### Work request
Where the records below show the word "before" in a line, please copy that line.
(Beginning of Records to use)
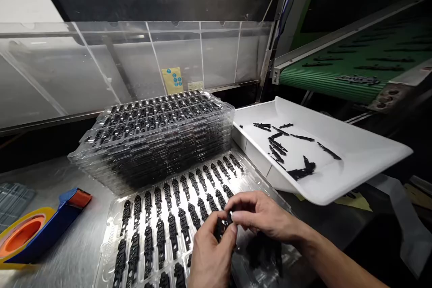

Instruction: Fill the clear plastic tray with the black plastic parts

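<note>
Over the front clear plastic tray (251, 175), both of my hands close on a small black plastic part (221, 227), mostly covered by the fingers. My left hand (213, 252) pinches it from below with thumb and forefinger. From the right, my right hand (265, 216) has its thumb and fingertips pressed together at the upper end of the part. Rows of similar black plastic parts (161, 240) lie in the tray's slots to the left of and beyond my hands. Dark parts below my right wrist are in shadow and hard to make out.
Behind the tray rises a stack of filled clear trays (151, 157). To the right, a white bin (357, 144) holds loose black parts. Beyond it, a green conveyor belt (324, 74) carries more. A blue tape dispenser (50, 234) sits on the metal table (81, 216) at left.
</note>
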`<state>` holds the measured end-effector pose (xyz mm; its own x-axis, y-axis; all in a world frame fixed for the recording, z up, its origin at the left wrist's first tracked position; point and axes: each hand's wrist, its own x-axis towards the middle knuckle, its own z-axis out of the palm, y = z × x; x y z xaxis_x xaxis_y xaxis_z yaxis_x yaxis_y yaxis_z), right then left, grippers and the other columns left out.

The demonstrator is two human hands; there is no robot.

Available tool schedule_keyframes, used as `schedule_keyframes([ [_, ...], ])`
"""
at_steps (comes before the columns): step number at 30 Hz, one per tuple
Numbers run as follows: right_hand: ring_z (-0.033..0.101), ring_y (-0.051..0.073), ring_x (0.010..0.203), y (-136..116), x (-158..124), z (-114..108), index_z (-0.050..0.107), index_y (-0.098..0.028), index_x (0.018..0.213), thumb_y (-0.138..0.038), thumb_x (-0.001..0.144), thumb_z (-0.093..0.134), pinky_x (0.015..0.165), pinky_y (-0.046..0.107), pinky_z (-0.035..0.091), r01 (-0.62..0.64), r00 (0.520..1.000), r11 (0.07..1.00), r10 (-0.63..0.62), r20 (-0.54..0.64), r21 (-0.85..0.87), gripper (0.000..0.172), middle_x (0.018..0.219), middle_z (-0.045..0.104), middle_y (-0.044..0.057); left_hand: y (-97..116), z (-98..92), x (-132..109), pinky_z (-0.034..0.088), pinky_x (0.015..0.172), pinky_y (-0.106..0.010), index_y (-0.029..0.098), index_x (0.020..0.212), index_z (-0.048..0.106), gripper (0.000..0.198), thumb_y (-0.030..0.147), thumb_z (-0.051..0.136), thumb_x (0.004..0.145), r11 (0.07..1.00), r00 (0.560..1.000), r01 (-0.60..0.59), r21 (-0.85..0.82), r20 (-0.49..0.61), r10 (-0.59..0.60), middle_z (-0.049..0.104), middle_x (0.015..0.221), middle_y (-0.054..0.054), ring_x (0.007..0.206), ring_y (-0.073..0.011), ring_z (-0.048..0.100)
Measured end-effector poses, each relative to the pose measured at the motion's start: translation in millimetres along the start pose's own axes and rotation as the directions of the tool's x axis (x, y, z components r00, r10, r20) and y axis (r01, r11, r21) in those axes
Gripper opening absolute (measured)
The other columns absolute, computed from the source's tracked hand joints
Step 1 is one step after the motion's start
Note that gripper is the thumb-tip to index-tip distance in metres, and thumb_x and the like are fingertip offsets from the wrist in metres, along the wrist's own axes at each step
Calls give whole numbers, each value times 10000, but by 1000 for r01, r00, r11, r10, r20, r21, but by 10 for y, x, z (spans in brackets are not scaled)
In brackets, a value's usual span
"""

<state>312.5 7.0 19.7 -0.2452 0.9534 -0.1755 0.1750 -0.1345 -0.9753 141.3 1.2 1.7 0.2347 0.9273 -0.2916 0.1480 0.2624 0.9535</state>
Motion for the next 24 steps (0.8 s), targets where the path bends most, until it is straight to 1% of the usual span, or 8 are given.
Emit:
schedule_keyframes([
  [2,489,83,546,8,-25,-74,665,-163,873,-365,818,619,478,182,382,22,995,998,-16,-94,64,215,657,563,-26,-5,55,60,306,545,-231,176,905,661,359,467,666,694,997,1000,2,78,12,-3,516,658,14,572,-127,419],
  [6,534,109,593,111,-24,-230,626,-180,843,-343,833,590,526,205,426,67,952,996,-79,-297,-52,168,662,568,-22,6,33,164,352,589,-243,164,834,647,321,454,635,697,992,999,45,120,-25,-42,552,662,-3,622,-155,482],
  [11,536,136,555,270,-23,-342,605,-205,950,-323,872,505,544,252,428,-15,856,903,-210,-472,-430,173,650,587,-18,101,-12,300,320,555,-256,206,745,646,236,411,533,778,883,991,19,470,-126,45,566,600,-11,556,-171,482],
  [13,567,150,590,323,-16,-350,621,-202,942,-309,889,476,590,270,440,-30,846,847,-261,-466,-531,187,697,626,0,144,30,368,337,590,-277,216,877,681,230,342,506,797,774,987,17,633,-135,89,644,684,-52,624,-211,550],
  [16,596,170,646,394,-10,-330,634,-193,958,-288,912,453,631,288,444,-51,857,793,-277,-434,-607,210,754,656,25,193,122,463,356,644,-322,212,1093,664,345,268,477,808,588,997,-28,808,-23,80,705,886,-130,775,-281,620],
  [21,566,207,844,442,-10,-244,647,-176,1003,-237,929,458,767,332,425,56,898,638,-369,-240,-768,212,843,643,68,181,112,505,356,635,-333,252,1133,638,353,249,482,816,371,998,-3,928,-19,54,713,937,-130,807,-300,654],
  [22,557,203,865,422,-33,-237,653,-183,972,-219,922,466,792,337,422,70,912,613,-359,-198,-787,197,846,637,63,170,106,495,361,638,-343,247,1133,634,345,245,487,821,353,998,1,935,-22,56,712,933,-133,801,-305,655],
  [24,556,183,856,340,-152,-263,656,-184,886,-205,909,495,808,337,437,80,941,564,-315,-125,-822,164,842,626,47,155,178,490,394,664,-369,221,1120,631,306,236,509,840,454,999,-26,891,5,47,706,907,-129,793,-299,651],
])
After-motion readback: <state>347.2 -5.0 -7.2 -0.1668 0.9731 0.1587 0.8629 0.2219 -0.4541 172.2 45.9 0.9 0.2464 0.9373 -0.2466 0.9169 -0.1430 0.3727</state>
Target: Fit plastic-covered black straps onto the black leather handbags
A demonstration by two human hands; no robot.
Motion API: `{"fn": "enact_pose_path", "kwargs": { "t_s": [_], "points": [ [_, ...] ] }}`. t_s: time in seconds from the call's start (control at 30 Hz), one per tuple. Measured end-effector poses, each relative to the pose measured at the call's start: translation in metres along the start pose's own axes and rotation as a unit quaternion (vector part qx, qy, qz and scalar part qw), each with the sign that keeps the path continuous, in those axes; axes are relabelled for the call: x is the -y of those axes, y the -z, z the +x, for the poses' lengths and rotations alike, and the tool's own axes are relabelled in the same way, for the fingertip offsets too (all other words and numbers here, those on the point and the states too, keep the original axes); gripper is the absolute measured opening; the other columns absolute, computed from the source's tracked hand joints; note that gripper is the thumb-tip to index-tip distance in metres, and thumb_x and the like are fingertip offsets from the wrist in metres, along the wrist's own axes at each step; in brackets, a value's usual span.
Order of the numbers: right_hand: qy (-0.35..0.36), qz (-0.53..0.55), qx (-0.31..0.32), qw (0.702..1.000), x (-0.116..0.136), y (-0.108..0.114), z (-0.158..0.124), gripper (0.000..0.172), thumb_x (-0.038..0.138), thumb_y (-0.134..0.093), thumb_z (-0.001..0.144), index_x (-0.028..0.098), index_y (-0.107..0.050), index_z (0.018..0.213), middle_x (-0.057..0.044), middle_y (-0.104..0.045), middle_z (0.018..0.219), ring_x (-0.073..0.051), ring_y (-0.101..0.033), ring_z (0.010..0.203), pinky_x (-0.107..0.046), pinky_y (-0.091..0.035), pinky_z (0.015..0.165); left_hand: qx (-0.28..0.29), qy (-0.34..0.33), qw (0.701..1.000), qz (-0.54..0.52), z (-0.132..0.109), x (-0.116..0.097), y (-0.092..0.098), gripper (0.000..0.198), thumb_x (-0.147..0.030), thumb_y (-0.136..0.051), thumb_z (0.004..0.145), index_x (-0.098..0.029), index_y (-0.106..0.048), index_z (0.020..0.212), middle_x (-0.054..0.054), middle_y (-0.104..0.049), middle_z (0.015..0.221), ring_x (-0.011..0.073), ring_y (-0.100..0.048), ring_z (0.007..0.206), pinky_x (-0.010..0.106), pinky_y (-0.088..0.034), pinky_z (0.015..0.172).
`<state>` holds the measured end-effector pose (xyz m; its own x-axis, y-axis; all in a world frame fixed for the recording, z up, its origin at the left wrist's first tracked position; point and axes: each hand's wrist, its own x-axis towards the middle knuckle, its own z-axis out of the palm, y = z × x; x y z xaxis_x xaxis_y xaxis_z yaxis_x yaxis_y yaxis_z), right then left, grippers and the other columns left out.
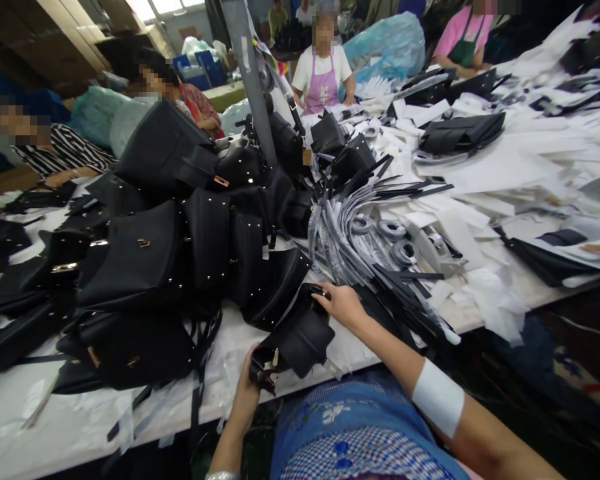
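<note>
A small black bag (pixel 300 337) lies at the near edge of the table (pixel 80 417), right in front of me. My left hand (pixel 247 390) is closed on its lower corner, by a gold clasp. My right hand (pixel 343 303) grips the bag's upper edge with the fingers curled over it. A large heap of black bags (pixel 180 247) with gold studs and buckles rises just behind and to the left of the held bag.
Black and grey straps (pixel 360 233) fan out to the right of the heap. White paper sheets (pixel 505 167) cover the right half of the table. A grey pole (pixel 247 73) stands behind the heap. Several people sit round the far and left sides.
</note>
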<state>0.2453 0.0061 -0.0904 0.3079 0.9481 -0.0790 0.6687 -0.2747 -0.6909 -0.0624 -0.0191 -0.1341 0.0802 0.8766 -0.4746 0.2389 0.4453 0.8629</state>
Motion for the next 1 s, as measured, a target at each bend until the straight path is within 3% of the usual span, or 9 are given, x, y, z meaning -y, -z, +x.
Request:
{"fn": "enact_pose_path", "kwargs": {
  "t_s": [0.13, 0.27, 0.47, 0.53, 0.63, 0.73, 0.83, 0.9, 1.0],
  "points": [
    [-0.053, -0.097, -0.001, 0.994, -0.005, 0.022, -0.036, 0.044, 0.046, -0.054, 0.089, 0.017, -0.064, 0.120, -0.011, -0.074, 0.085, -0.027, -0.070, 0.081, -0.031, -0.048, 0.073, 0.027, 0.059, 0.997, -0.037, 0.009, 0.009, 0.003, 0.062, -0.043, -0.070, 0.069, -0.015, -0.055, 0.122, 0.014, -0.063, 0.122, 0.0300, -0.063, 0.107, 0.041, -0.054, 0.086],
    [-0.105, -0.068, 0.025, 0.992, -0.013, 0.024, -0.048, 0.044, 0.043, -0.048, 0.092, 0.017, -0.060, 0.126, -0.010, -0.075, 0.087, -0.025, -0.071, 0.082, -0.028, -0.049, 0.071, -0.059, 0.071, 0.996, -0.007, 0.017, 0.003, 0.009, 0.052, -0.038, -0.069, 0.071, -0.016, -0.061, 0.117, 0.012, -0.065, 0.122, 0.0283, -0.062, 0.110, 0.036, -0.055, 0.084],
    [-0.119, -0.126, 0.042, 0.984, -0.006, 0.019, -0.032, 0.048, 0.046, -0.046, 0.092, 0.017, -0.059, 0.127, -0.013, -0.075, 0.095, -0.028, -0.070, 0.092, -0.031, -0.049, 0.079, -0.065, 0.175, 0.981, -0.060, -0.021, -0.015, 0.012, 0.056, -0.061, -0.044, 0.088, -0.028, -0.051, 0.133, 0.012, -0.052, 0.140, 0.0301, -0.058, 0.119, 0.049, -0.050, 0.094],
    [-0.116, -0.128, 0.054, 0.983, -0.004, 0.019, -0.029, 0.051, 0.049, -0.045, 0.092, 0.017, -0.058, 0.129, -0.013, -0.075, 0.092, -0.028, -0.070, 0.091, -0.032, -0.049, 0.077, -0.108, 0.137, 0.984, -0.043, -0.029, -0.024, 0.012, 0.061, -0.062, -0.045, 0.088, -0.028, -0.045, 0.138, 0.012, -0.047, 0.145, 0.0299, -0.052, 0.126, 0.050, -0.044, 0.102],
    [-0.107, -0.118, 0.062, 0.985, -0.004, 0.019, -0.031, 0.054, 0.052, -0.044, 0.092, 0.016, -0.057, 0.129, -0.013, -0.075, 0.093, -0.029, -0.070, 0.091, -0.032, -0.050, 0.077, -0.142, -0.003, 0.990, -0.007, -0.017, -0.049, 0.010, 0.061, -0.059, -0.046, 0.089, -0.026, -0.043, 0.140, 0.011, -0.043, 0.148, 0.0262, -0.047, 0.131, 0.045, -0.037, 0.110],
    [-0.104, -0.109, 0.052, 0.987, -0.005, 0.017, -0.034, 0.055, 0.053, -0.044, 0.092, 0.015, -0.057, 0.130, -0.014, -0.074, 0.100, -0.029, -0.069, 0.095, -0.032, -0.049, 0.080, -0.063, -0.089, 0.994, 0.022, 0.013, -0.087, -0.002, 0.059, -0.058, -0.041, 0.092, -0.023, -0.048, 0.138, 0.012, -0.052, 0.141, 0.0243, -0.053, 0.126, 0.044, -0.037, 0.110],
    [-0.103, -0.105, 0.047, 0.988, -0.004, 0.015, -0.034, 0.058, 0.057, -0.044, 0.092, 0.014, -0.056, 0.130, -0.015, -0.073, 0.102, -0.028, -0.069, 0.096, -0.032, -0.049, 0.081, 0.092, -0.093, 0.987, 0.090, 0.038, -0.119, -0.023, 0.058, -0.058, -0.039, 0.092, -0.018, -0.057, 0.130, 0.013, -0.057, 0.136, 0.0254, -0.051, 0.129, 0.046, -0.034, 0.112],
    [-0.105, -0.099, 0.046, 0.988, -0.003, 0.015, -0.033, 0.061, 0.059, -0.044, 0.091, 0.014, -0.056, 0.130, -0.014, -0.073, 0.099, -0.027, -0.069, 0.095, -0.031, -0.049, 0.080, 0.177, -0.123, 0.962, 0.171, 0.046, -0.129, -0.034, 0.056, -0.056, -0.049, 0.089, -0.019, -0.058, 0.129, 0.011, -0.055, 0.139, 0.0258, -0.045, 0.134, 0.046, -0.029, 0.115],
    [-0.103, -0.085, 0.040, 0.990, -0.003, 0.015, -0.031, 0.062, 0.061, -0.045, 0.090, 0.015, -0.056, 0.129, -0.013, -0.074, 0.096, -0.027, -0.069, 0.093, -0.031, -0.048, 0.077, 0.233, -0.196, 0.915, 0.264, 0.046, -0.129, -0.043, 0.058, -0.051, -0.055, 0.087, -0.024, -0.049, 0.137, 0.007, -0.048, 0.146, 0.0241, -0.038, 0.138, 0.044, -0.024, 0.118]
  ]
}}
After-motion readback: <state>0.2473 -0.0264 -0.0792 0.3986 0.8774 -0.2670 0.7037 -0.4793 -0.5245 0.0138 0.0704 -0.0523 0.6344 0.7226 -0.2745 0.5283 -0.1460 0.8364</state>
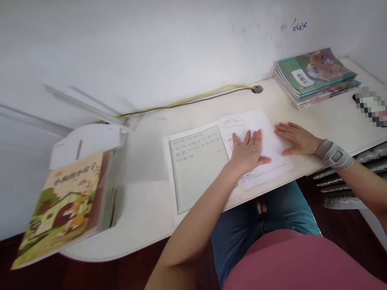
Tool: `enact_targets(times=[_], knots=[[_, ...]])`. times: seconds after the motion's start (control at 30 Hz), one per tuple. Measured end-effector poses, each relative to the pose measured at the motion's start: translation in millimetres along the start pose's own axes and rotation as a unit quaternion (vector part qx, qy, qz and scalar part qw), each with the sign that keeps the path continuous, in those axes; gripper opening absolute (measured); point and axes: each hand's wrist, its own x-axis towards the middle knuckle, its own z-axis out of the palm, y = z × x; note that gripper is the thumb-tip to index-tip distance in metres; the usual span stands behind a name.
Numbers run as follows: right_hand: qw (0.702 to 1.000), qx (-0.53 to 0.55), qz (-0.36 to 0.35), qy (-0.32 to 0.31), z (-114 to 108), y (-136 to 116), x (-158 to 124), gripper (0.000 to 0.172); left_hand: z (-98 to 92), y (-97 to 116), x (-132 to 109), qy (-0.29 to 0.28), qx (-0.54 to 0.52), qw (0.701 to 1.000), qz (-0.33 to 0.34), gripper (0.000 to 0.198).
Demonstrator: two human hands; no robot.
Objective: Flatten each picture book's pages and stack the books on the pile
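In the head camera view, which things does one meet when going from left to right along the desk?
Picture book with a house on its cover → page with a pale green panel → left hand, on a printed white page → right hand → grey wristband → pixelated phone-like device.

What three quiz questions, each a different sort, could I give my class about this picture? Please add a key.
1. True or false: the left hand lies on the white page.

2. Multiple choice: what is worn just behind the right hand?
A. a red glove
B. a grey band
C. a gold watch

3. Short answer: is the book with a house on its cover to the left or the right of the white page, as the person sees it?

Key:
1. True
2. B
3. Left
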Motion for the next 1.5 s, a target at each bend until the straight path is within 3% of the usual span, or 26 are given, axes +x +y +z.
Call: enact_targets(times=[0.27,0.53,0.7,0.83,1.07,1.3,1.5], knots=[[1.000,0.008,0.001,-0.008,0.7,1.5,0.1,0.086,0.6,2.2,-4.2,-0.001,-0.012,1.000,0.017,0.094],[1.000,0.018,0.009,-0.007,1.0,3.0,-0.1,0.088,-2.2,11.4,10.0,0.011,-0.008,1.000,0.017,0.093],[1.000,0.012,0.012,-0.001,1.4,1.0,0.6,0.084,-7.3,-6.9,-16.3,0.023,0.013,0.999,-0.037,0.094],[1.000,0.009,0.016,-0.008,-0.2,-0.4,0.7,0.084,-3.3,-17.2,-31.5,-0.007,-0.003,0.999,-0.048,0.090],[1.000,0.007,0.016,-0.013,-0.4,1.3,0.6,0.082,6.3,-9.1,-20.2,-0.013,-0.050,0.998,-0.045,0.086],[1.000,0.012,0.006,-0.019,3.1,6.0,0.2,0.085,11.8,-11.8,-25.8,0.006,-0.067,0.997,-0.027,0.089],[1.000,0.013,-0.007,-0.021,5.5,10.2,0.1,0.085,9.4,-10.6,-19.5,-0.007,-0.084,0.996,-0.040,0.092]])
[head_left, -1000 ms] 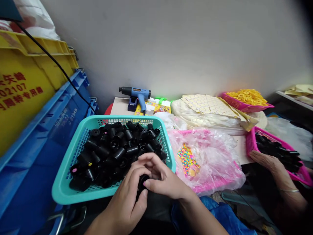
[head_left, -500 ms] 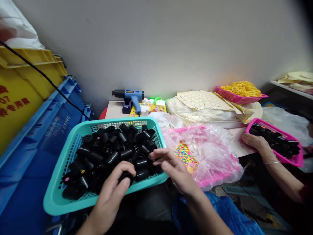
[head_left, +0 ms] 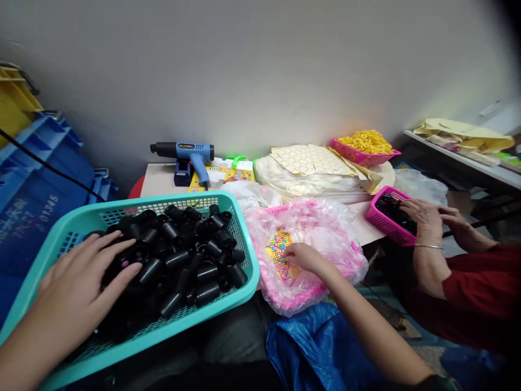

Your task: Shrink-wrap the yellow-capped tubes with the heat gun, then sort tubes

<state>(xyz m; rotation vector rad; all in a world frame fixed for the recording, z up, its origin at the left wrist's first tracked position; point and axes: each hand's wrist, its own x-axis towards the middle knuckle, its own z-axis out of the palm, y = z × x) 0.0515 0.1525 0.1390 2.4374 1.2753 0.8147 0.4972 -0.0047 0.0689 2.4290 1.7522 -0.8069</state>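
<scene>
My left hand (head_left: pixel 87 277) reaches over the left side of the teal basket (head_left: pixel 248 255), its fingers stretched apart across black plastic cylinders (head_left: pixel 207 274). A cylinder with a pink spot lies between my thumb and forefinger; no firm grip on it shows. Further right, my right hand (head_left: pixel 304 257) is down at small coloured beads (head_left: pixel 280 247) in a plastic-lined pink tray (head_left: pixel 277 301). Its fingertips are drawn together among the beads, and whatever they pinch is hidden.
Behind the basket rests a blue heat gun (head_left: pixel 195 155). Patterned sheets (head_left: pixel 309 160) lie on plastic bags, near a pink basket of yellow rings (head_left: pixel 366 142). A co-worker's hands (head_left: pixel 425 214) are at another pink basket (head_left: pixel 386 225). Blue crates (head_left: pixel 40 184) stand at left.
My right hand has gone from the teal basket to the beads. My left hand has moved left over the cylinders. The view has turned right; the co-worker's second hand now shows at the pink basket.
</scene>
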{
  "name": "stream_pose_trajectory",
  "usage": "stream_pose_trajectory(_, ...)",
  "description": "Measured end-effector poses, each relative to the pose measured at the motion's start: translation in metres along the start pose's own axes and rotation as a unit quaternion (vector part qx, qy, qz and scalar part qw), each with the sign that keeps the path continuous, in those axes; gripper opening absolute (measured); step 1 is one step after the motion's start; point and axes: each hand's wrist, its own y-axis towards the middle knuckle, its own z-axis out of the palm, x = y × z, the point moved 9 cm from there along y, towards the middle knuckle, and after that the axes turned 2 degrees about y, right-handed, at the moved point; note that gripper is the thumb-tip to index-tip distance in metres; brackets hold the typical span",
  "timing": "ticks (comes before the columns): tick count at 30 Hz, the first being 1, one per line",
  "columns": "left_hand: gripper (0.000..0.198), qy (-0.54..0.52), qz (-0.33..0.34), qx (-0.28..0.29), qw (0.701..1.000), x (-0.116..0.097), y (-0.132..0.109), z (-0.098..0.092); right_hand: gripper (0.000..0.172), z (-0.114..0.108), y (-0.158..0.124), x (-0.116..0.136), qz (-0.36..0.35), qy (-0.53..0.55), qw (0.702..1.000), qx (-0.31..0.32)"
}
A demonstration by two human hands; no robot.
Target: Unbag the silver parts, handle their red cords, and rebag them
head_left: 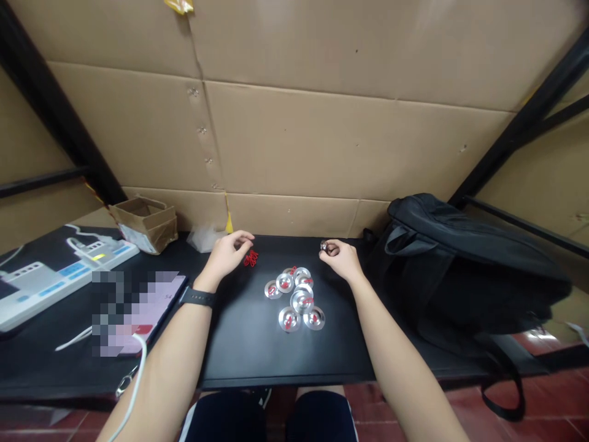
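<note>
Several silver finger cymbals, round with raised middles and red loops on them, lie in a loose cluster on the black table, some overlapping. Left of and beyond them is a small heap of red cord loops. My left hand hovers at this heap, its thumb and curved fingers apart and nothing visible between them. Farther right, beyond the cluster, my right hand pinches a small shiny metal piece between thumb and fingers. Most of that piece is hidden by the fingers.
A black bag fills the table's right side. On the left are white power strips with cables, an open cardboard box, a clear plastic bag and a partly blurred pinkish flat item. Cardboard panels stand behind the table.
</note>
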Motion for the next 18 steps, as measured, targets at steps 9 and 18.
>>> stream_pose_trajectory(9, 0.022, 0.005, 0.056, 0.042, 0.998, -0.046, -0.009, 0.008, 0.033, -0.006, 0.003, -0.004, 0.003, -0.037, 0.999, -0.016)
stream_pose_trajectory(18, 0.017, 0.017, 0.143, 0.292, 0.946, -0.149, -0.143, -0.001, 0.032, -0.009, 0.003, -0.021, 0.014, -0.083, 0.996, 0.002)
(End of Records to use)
### Expected output
at_steps (comes before the columns): step number at 30 Hz, one per tuple
  "timing": "ticks (comes before the columns): tick count at 30 Hz, the first being 1, one per line",

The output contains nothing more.